-- Exercise --
Start at the line in the entries below that contains "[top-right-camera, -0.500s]", stop at the line that contains "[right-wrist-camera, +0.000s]", and output exactly the lines in that span, both ends included.

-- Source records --
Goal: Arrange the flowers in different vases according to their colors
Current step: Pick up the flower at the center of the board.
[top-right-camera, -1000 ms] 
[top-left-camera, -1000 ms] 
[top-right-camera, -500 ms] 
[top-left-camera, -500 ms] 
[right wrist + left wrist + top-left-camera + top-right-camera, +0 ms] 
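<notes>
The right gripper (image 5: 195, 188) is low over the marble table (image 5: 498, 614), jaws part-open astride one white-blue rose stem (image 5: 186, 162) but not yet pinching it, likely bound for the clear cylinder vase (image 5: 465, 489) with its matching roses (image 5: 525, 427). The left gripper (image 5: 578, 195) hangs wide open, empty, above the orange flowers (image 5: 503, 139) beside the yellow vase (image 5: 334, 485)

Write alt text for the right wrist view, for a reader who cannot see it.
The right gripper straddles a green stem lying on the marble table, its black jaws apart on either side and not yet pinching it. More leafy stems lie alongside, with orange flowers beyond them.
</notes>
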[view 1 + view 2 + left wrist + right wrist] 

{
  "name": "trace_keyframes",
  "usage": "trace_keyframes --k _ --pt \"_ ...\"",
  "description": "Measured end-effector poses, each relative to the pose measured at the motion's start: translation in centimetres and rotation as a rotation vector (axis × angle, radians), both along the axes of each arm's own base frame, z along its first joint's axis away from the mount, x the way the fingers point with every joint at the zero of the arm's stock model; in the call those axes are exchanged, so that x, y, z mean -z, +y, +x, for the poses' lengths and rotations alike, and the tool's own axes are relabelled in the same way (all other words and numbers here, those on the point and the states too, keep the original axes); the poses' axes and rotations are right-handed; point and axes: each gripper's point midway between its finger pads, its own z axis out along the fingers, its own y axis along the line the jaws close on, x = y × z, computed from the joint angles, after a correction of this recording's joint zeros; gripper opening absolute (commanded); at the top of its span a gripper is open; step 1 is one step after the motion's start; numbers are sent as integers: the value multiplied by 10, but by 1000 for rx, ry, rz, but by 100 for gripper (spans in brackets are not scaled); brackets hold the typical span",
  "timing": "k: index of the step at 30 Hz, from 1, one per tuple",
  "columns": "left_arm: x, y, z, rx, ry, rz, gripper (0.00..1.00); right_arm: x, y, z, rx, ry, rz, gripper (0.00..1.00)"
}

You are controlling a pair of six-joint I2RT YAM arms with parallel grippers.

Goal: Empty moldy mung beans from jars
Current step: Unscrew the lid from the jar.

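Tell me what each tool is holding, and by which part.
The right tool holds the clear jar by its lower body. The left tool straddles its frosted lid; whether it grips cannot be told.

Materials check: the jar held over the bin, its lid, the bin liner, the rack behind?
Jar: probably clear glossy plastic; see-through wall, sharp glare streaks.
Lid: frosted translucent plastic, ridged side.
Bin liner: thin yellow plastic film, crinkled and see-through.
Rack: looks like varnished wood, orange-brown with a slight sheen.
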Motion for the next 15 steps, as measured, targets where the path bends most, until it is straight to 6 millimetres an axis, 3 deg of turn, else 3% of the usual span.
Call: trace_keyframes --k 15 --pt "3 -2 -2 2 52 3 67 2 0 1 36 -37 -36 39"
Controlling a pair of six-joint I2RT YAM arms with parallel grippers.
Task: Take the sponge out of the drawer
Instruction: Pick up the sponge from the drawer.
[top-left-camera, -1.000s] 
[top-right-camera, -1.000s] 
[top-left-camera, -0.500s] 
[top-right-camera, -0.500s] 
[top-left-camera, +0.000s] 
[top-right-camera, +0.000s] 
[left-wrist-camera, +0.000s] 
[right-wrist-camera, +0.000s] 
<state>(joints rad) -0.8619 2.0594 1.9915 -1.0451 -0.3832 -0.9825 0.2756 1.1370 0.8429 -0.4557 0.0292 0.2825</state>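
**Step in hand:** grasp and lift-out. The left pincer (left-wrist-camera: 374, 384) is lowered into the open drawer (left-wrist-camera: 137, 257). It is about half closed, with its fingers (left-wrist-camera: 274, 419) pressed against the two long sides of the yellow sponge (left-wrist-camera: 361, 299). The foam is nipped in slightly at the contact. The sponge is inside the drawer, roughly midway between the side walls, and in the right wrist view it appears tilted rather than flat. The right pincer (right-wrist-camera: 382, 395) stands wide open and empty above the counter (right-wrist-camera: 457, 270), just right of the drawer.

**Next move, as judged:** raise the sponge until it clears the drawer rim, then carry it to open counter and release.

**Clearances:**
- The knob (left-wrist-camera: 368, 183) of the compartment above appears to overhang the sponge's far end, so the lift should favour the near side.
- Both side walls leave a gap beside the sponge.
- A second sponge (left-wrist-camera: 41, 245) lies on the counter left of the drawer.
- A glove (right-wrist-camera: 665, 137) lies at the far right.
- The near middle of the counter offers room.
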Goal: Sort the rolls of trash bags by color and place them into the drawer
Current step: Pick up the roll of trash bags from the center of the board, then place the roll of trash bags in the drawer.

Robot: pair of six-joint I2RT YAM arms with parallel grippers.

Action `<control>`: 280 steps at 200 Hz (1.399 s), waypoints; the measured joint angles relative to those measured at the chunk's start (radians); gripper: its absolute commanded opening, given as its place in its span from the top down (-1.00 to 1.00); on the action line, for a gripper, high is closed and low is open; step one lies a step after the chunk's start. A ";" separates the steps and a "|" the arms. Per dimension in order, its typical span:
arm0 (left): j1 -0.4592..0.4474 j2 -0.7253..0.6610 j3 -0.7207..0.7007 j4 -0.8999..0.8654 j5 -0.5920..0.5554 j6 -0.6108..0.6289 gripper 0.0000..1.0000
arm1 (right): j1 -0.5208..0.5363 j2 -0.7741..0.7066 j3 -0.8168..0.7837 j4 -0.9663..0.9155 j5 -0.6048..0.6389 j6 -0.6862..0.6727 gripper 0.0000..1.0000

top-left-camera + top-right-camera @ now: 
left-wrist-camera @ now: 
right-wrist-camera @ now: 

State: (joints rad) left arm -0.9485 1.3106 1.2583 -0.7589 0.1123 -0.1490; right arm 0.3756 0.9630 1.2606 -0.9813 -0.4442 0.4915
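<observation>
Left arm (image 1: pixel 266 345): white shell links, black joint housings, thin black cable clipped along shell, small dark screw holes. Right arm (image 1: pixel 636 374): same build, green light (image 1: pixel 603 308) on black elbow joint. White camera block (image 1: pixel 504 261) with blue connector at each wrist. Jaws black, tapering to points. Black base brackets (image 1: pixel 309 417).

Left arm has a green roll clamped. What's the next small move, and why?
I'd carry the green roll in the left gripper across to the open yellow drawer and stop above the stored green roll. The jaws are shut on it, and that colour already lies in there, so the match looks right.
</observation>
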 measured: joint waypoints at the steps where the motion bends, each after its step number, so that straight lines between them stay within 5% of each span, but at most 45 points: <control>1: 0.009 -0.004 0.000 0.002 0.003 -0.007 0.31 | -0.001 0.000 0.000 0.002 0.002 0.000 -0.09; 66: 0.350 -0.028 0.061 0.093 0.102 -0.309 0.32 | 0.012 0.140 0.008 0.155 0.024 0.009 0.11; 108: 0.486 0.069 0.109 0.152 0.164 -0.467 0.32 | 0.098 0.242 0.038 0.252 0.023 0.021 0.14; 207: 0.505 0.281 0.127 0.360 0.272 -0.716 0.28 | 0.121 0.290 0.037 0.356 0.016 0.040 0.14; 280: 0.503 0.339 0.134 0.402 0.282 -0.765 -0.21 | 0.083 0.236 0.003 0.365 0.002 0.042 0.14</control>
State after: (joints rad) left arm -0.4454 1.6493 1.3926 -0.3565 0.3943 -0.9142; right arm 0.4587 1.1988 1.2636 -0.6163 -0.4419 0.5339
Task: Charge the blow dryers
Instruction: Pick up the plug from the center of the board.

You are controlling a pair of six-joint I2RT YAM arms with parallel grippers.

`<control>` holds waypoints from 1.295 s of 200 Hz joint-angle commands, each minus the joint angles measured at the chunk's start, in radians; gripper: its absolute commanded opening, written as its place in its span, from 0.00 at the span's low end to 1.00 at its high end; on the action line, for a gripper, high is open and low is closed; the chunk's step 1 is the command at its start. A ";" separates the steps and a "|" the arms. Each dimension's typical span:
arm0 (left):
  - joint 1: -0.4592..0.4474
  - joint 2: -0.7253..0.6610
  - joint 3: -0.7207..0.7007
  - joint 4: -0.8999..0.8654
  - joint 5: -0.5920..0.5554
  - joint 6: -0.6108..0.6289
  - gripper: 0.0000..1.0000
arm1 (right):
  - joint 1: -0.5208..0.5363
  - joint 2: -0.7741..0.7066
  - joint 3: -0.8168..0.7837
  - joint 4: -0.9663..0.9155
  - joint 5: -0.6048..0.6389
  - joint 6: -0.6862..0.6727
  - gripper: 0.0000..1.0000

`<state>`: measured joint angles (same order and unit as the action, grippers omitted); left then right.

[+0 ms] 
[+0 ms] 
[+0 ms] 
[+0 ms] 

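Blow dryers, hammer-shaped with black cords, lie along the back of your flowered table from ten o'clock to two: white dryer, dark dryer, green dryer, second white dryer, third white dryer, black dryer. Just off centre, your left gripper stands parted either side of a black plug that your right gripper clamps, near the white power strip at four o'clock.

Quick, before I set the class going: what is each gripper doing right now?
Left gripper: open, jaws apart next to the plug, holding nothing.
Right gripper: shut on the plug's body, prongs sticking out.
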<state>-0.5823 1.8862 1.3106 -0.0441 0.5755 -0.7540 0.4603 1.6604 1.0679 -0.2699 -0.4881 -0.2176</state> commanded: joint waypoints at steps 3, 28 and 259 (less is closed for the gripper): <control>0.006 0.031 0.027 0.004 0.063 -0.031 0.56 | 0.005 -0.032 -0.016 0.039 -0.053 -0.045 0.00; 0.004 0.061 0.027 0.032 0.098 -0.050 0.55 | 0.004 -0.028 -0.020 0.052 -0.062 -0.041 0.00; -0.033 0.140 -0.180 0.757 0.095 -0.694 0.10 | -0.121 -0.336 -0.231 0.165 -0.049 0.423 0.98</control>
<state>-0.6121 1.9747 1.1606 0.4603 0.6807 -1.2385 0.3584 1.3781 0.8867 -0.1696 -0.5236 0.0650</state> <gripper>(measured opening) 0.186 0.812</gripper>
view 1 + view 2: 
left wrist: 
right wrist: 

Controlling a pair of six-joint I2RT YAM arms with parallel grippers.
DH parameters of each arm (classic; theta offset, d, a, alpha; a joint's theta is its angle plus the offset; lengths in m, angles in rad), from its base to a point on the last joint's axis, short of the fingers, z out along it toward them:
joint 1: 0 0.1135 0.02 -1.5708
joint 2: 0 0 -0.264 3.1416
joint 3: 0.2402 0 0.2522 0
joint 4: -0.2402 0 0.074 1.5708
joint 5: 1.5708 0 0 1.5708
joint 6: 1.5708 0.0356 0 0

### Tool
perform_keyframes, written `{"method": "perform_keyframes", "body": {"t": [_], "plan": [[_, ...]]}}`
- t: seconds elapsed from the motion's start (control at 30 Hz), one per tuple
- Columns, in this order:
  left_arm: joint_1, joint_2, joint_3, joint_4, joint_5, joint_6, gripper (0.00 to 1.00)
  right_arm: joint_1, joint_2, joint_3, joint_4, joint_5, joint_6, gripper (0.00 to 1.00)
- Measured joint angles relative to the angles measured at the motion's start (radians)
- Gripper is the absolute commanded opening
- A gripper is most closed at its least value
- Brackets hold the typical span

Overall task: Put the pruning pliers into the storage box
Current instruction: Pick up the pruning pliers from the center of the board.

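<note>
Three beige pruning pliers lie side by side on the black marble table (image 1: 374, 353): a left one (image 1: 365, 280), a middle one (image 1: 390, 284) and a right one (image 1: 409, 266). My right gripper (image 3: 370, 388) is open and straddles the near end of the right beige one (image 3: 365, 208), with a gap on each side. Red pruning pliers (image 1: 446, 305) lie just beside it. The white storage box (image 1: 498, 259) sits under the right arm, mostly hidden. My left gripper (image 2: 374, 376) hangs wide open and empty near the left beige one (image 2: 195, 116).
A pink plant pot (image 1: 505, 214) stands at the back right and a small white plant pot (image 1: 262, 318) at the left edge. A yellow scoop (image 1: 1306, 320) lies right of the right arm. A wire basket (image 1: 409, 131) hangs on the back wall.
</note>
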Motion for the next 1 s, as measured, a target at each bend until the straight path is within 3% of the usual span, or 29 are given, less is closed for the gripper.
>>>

-- Finished task --
[top-right-camera, -0.500s] 
[top-left-camera, +0.000s] 
[top-right-camera, +0.000s] 
[left-wrist-camera, +0.000s] 
[right-wrist-camera, +0.000s] 

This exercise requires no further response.